Processos mais tecnológicos, pautados na esfera digital, têm crescido na moda. Shariff e Ackeem acreditam que isso pode ajudar a democratizar a indústria, já que permite um intercâmbio maior acerca da metodologia e localização da produção. De acordo com a dupla, a escolha da impressão 3D também é uma tentativa de trazer a automação para mais perto de casa. ”Chega de mão de obra barata em países estrangeiros para reduzir os custos. Em vez disso, usamos a tecnologia 3D para mudar a forma como fazemos óculos, aproveitando o que esse método pode oferecer em termos de velocidade e produção just-in-time.

O que é ”normal”?

São comuns filtros de Instagram e tutoriais de maquiagem no YouTube que ensinam a ‘afinar o nariz’. Mas por que isso seria necessário? Essa incessante ‘ditadura da beleza’ faz com que pessoas como Shariff, Ackeem, Murilo e Fabiana passem anos acreditando que itens essenciais, como os óculos, não são para elas. ”O que acontece (com quase tudo) é que existe um padrão, mas as pessoas são diversas, ou seja, existe um paradoxo aí”, desabafa Fabiana.

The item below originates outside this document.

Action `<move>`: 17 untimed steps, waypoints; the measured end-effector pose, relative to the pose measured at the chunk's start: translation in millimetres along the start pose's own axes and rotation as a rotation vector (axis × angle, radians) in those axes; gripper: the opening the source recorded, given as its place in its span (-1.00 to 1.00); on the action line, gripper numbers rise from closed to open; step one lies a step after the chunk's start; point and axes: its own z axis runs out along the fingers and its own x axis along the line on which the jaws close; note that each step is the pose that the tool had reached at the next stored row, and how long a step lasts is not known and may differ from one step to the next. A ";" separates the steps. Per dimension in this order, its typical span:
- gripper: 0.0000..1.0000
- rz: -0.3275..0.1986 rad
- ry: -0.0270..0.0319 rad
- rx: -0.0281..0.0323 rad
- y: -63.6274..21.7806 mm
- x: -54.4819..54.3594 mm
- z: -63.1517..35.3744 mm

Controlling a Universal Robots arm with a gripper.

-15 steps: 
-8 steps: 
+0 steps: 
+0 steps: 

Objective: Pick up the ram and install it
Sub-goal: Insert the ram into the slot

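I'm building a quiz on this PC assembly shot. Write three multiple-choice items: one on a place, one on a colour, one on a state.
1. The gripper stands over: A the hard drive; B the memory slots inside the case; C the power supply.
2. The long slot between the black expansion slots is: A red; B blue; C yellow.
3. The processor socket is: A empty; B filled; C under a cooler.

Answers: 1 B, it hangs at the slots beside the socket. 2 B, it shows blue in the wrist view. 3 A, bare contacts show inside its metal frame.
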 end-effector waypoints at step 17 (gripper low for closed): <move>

A questão da padronização se transforma quase em um controle de corpos, através do qual a indústria do design, da moda e da beleza ditam as regras. Não é à toa que, no Brasil, as cirurgias plásticas aumentaram 141% nos últimos dez anos, conforme a Sociedade Brasileira de Cirurgia Plástica. Da estatística, fazem parte as cirurgias de rinoplastia. Os motivos para realizar o procedimento podem ser diversos, mas um estudo da Academia Americana de Cirurgiões Plásticos Faciais e Reconstrutores, aponta que 55% das plásticas no nariz, em todo o mundo no ano de 2017, tem como principal motivador sair ‘melhor em selfies’.

É uma questão da indústria da moda e da beleza, mas não só. Tudo faz parte de um sistema que precisamos subverter para que a diversidade seja motivo de celebração, e não de exclusão. ”A indústria do design não é a única que não é inclusiva e diversificada o suficiente. Na verdade, a maioria dos setores não é. É uma questão de poder. Quem tem o poder de decidir quais produtos são feitos, por quem e para quem são feitos? Quem é considerado normal?”, questiona Shariff.